David Berzin, Vice President, Social Data Strategy at Viacom Talks About Staying in Step with the Social Media Landscape

Reposted from http://v.viacom.com/social-media-measuring-where-fans-will-go-echo/

David Berzin HeadshotV by Viacom: As marketers, how should we be thinking of social media right now?

David Berzin: We’re solving for two variables, really. We’re not just building out branded campaigns and monitoring fan response in the present – we’re also using the data we collect now to help us predict fan response in the future.

V: But social media can be extremely fickle. Is that a good or a bad thing for brands?

DB: I think it’s a good thing because it pushes us to work harder. With the evolving media landscape and its increasing audience and platform fragmentation, changing content consumption habits and new technologies have created challenges for the entire industry.  But that evolution has also created a host of new opportunities that continue to help us break new ground.

V: So what does that evolution look like in terms of social platforms and shifting behaviors in audiences?

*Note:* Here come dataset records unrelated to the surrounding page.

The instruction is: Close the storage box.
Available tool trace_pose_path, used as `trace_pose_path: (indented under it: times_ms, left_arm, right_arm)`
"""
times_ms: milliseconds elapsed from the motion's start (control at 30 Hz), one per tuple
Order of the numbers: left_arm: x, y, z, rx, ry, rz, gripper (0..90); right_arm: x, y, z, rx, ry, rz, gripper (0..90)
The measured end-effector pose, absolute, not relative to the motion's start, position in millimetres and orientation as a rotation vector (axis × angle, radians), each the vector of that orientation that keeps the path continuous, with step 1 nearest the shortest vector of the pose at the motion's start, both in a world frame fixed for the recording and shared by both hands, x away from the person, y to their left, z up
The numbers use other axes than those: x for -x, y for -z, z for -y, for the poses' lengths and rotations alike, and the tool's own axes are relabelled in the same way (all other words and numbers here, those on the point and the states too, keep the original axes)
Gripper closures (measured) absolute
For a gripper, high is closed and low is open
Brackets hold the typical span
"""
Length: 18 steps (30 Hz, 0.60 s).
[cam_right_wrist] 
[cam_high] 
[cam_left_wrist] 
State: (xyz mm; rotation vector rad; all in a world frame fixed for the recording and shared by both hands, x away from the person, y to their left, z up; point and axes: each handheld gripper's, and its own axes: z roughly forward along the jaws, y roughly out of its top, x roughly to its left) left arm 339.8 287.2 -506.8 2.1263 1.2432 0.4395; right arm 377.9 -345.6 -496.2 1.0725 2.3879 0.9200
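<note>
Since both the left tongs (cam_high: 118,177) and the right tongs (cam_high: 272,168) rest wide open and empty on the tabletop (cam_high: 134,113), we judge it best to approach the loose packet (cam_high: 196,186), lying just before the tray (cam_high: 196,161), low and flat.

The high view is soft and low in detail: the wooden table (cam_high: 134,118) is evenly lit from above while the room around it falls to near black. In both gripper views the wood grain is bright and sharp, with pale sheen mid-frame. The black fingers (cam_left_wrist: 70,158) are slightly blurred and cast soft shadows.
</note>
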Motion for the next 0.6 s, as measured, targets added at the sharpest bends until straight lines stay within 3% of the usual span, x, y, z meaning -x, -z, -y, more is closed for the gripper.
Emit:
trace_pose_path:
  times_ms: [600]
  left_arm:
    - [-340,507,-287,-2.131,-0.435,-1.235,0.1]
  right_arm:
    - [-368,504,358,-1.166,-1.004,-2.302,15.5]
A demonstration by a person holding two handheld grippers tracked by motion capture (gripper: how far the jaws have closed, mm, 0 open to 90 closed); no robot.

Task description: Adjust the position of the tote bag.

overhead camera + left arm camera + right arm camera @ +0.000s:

DB: Well, considering we have the youngest demos of any major television company, we need to be nimble. Then add in the fact that 20 percent of all Millennials are now mobile-only, the growth of live social video and the impact Snapchat is having on the entertainment industry, and you begin to see all these layered nuances.

We know marketers want to reach their fans beyond linear with a scale and breadth of touch points. Our Echo campaigns do just that. To compliment that, we recently launched 3.0 version of the Echo Social Graph (ESG) – our proprietary cross-social measurement tool that helps marketers capture the true reach of our social-by-design campaigns.

The goal is to capture more social platforms than ever before with new insights on emotion, audience and social talent.  ESG data also feeds in to our campaign design and projection toolsets, giving our creative teams data-driven insights to really help inform their artistic decisions.

V: What are you trying to capture beyond page views and interactions?

DB: (laughs) Pretty much as wide and deep as you can get. The Echo Social Graph is a constantly evolving platform that, at its core, reaches outside of the traditional television footprint.  It’s a measurement of social that more accurately reflects how our fans interact with our content.  Think about it – traditionally, marketers have been limited to transacting on sampled Nielsen ratings that measure TV campaigns in isolation, without really seeing their extended reach and impact across emerging platforms.  And when you’re working with social data, where platforms emerge and evolve at lightning speed, flexibility is key. The ESG is basically able to capture all of the new interactions so that all of our fans’ snaps, loops, dubs and lip sync videos are measured.

V: That’s a lot of data – how do you derive real meaning from that?

DB:  Well, here’s a perfect example. We just did a campaign with Trojan for the 2016 MTV VMA Awards that focused on normalizing the idea of condom use. Snapchat proved to be a huge win for us – we ended up more than doubling the impressions we anticipated delivering. That’s a great key learning about where our most engaged audiences are and how Snapchat is an integral partner for live programming and branded content.

V: Do you have a sense of what marketers are asking for next?

DB: More and more, they’re really interested in identifying social influencers. It’s all about finding a good fit between talent, our advertisers and our brands.  That’s why we developed a Social Talent Search platform that we use to leverage the data on top-tier and long-tail social influencers, as well as calculated metrics that allow our casting teams at Viacom to find the perfect talent for each campaign.

V: Is there one thing you’d like to measure that nobody’s attempted yet?

DB: I’d love to dig a lot deeper into the measurement of intra-network referrals within social media networks.  For example, what actions drove users to follow, share or otherwise engage with our content on social media.  We have some visibility into this for paid campaigns, but not enough for organic activities. It’s these kind of challenges that make us constantly think about “what’s next” vs. “what’s been done before.”